The Amazon S3 cloud storage infrastructure is weakly secured.
I don't mean to disparage Amazon S3. It is exactly what it needs to be to perform the service it provides. The nature of the ACLs and the fact that data in the cloud is not encrypted means, however, that it is possible for you to accidently enable public access to a bucket. And if someone compromises S3, the lack of encryption on your data can expose your data to an intruder.
Again, encryption is absolutely critical here. Everything that goes into S3 should be encrypted before you put it there.
Perimeter security in the cloud is different.
Not bad different. Just different.
You don't have multiple network segments management by a firewall. Instead, you have security groups which allow one server to be in multiple groups. Your servers do not have IP addresses in the same subnet, and you can block off access between two servers in the same security group. In short, there is no true perimeter.
As noted in my 20 rules, you can take advantage of the different approach to perimeter security in the cloud to do things that you simply cannot do in a traditional firewall infrastructure.
Virtualization potentially provides a new class of attack vectors.
The true nightmare scenario for the cloud is an Amazon customer using their guest OS to exploit a Dom0 vulnerability to gain access to your EC2 instances. The techniques described in the 20 rules should reduce the data security issues associated with this kind of theoretical attack, but they do not address the service alteration/interruption concerns.
Unfortunately, there is little you can do except hope that Amazon is paying attention to potential virtualization exploits and rapidly patching them. It is important, however, to keep this potential vulnerability in perspective. An intruder has no meaningful way of targeting you with this exploit as they have no idea on what physical server your instances are operating nor can they target a specific EC2 server for the launch of their malicious instances.
Attacks on your pocket book are a real concern.
The ability to automatically scale your infrastructure based on actual demand is an enticing feature of the cloud. I am not a huge fan of auto-scaling for three reasons:
- Auto-scaling can make people lazy in their capacity planning.
- Amazon EC2 instances do not launch fast enough to support demand variances less than 20 minutes in duration.
- Auto-scaling without governance can enable an attacker to run up your hosting costs.
For the purposes of this article, let's focus on that last point. Let's say I am a disgruntled customer or former employee and your Amazon EC2 deployments auto-scale to meet demand. I can launch a distributed denial of service attack that won't actually make your service unavailable, but it will make you launch an obscene number of instances and eat gobs of bandwidth and thus incur Amazon charges for which you are receiving no revenue.
I did not address this one in my 20 rules, so let's add rule 21: if you are going to engage in auto-scaling, either tie the auto-scaling to actual economic transactions or limit the ability to auto-scale and monitor any auto-scaling that is happening.
The cloud may or may not support your regulatory/standards requirements.

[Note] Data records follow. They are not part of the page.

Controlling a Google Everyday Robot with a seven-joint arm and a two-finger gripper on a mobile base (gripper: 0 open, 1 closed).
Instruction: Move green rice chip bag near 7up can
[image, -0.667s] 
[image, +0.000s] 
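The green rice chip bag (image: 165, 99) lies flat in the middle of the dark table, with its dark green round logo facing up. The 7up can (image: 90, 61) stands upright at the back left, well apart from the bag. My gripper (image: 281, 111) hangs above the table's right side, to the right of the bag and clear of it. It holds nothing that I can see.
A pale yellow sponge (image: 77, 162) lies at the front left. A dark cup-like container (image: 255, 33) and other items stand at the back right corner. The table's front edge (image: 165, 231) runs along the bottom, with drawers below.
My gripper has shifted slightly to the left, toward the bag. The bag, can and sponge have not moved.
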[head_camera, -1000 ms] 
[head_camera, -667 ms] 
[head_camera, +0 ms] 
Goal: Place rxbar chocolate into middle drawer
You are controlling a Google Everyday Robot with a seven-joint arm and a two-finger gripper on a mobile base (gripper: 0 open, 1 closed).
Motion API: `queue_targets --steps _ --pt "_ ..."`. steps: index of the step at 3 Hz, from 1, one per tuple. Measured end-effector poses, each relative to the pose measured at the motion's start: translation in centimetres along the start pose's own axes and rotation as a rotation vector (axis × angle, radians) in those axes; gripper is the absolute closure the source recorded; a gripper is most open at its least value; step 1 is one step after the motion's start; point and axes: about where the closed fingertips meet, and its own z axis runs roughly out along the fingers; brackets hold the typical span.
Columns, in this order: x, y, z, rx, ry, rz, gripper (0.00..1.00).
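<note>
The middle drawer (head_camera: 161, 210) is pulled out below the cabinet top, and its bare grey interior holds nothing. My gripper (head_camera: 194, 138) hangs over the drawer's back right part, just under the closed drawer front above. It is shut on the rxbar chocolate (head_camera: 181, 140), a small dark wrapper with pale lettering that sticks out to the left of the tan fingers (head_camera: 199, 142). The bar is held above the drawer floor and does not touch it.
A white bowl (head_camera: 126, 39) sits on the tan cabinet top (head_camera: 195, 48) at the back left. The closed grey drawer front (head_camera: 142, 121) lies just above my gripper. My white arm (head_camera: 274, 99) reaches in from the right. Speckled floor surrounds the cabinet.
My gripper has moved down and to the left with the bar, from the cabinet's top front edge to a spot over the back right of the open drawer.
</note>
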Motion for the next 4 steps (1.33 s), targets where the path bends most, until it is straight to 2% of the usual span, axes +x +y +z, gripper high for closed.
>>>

Most regulations and standards were written without virtualization in mind. As a result, they include line items that could be read as technically in violation of the standard in a virtualized environment while the spirit would easily be met. Consider, for example, a standard that requires you to keep firewall logs for the prior 3 years. Does the fact that you don't have access to Amazon's firewall logs render you non-compliant? Does sticking a software firewall in front and retaining those logs solve the problem?
You need to look at your application, the standards you are faced with, and their applicability to the Amazon environment on a case-by-case basis. Where you just cannot meet the technical letter of the specification, it is often possible to get the best of both worlds by implementing the components that are incompatible with virtualization outside the cloud.